An Integrity Metric for Pew

In their Elections Performance Index report, Pew notes the lack of performance indicators for integrity, which, along with convenience, were the two measurements that drove their ratings system.
Throughout the development process, it was apparent that indicators measuring the convenience of voting were much more abundant than indicators measuring security and integrity. This fact represents the current state of election data. Because of the intense policy interest in the security and integrity of elections, working with the elections community to develop a more robust set of integrity-related indicators is a priority of the EPI project moving forward.
If they're truly looking for integrity measurements moving forward, I've got a suggestion to get them started that will serve the cause of integrity and perhaps drive election administrators to comply with the law.

In the 2002 Help America Vote Act, Republicans fought to insert language requiring election officials to access their state Secretary of State database and the Social Security database to confirm the identity of registrants and to ensure that data is present to track voters across county lines to prevent multiple registrations.


(a) Computerized Statewide Voter Registration List Requirements.--

(5) Verification of voter registration information.--
                    (A) Requiring provision of certain information by applicants.--

(ii), notwithstanding any other provision of law, an application for voter registration for an 
      election for Federal office may not be accepted or processed by a State unless the application 
(I) in the case of an applicant who has been issued a current and valid driver's license, the      applicant's driver's license number; or
        (II) in the case of any other applicant (other than an applicant to whom clause (ii) applies),
              the last 4 digits of the applicant's social security number. 

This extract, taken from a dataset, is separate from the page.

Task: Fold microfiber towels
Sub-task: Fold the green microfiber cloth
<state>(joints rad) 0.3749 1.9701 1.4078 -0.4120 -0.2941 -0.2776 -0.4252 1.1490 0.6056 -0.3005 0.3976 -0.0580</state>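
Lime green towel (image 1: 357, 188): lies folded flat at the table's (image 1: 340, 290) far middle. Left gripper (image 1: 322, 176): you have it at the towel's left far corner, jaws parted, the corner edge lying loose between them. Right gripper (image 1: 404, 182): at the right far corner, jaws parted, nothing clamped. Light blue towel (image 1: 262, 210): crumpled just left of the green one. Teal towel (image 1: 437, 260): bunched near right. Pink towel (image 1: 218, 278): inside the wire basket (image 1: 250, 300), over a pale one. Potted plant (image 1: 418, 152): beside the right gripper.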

This provision helps to prevent fraud, but also serves as protection for voters, helping ensure that they are not inaccurately purged from the voter rolls or mistaken for another voter.

Unfortunately for people who consider integrity important, HAVA does not lay out specific guidelines for what happens when the data provided by voters is not verified.  Witness what happened in Ohio in 2008.  Then Secretary of State Jennifer Brunner issued a directive essentially telling Ohio election administrators to ignore the portion of Ohio and Federal law requiring this verification process.  Brunner was sued by the Ohio  Republican Party.  The Republican Party eventually lost the case based in part on standing and in part on the  weak enforcement language of HAVA.

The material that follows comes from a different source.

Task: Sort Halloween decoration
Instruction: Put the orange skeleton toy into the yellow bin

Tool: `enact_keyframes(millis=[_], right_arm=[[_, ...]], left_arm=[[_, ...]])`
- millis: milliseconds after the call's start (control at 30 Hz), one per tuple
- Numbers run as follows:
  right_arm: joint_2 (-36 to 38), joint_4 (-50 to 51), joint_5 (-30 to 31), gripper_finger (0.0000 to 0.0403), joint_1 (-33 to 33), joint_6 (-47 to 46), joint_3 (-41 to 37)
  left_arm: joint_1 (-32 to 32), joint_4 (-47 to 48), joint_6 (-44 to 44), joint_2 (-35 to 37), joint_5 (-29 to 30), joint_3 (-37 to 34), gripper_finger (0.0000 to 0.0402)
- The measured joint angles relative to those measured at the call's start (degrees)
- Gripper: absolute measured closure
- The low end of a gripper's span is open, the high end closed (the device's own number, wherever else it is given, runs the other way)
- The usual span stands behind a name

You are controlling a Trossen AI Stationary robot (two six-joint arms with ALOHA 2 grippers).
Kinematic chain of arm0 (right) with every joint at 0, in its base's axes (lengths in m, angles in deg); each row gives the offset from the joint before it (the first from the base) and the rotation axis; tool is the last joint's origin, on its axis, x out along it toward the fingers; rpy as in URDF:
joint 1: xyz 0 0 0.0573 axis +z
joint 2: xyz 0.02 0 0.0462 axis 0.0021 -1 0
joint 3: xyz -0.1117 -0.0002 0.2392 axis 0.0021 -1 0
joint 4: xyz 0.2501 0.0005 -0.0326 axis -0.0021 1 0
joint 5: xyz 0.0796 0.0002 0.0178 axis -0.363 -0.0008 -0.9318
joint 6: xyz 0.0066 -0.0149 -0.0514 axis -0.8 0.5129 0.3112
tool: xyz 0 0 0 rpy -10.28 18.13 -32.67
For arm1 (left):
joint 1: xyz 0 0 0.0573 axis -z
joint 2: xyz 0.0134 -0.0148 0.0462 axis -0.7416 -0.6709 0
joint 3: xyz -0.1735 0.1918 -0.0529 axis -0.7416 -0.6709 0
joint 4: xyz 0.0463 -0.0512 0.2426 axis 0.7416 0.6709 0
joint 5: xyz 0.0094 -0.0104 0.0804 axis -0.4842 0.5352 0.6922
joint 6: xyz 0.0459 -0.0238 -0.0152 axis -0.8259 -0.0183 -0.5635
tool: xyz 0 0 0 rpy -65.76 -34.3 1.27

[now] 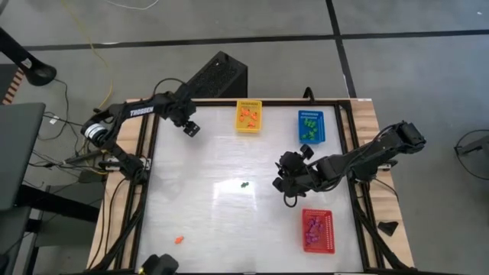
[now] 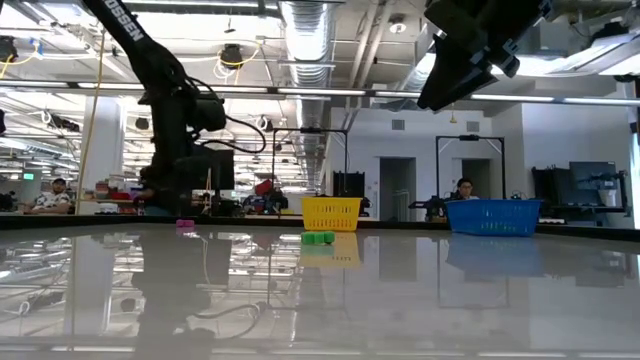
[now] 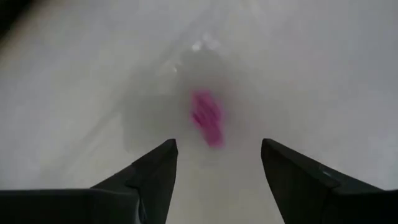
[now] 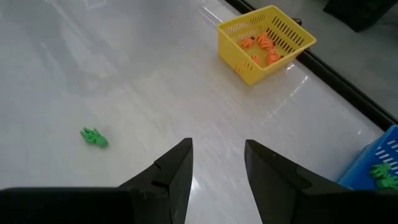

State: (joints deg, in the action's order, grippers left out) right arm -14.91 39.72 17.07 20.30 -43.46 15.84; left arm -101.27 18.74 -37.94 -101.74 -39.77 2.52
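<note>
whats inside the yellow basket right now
The yellow basket holds several small orange trinkets, bunched on its floor. Its near wall hides part of the floor, so an exact count, or anything tucked against that wall, cannot be seen.

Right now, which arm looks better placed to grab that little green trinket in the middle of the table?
The right. Its open pincer hangs just beside the green trinket, which shows ahead in its wrist view. The left pincer is far off, over a pink trinket.

A yellow perforated basket and a blue perforated basket are set near the far edge of the white table, slightly apart. A red perforated basket is placed near the right front corner. A black speaker-like box is seen beyond the table. Seated people are visible in the room behind.
</note>
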Motion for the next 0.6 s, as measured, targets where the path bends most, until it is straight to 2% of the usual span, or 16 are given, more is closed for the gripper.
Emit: enact_keyframes(millis=[200, 300, 433, 600], right_arm=[[-0.04, 0.00, -0.01, 0.0228, -0.02, 0.04, 0.00], [-0.07, 0.02, -0.01, 0.0228, 0.00, 0.02, 0.00], [-0.07, 0.07, -0.01, 0.0228, -0.02, 0.04, 0.00], [-0.09, 0.09, -0.04, 0.0228, -0.02, 0.05, 0.00]], left_arm=[[2.60, 13.04, -0.94, 5.65, -5.75, -0.18, 0.0180], [9.06, 17.52, 2.58, 11.14, -10.58, -3.84, 0.0180], [26.38, 16.03, 12.36, 19.13, -15.36, -12.23, 0.0180], [55.52, 6.36, 33.84, 25.36, -16.39, -17.67, 0.0180]])
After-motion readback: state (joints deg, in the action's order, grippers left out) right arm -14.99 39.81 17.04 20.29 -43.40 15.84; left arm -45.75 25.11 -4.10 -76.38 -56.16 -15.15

Just how many of these nonmatches exist on the voter registration rolls?  As an example, in 2008, court documents show that nearly 100,000 voters on the rolls in Ohio had non-matching data.  We don't know the current state of data, but we could know.  If  Pew truly was interested in the integrity side of election data, they could certainly devote some of the resources they have put into this current report into ascertaining the level of compliance with this important provision of HAVA.  

While Republicans successfully inserted anti-fraud provisions into HAVA, since its passage, it is arguable that we've gone backwards.  Same day registration, grace period voting, and laws allowing voters to register and receive an absentee have all expanded. An increasing number of voters are voting prior to actually being screened in a verification process.  We can use the power of databases to bring more integrity in our election process.  But as we have seen in  Ohio and other states, those efforts to clean up the voter rolls and make them more accurate receive widespread criticism from liberals, even when the law clearly requires it.